Elle est restée longtemps immobile contre la vitre, bloquée dans cette impasse, sans bouger, sans un souffle, les muscles tétanisés. Et puis, doucement elle s’est remise en mouvement, ses mains ont quitté la surface vitrée, ses bras se sont libérés, elle a rejeté la tête et ses longs cheveux en arrière.
Le visage dégagé, elle s’est retournée face au monde, à la lune et au ciel étoilé. Ses mouvements sont devenus plus doux. Son corps ondulait lentement et chaque partie s’harmonisait avec les autres avec une légèreté nouvelle. Elle s’évadait de sa prison et les mouvements de son corps libéraient son âme de l’enfermement. Il y avait une force, une puissance dans ce lâcher-prise et en même temps, on sentait la fragilité. C’était très beau à regarder.

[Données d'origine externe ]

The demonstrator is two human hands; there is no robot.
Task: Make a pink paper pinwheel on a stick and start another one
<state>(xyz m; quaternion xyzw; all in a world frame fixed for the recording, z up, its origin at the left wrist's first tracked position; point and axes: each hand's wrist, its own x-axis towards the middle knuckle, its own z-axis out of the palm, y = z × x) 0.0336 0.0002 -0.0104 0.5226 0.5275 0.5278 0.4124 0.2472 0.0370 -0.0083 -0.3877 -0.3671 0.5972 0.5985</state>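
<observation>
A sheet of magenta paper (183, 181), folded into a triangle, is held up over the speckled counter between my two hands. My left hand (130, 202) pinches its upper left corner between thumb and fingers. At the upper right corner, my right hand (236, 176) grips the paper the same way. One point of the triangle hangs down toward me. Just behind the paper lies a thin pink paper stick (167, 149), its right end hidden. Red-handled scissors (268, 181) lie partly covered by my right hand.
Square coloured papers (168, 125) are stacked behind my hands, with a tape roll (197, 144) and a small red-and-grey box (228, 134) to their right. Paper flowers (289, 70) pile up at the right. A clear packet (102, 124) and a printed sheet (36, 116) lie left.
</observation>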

Danser la libérait du manque, de la douleur, de la trahison, de l’humiliation, de la tristesse, de l’abandon, et même de l’interdit de danser qu’elle avait accepté sans un mot dans la frustration, parce que la danse était en elle depuis l’enfance, bien avant les cours avec mademoiselle Lise. Le mouvement faisait partie intégrante de sa façon d’être au monde. Jacques le savait bien. Il était rempli d’émotion là-haut sur le balcon à la regarder danser. Il est descendu sur la terrasse et Valentine s’est laissée tomber dans ses bras, épuisée. Il l’a enveloppée d’une couverture et de son silence jusqu’à ce qu’elle s’endorme apaisée.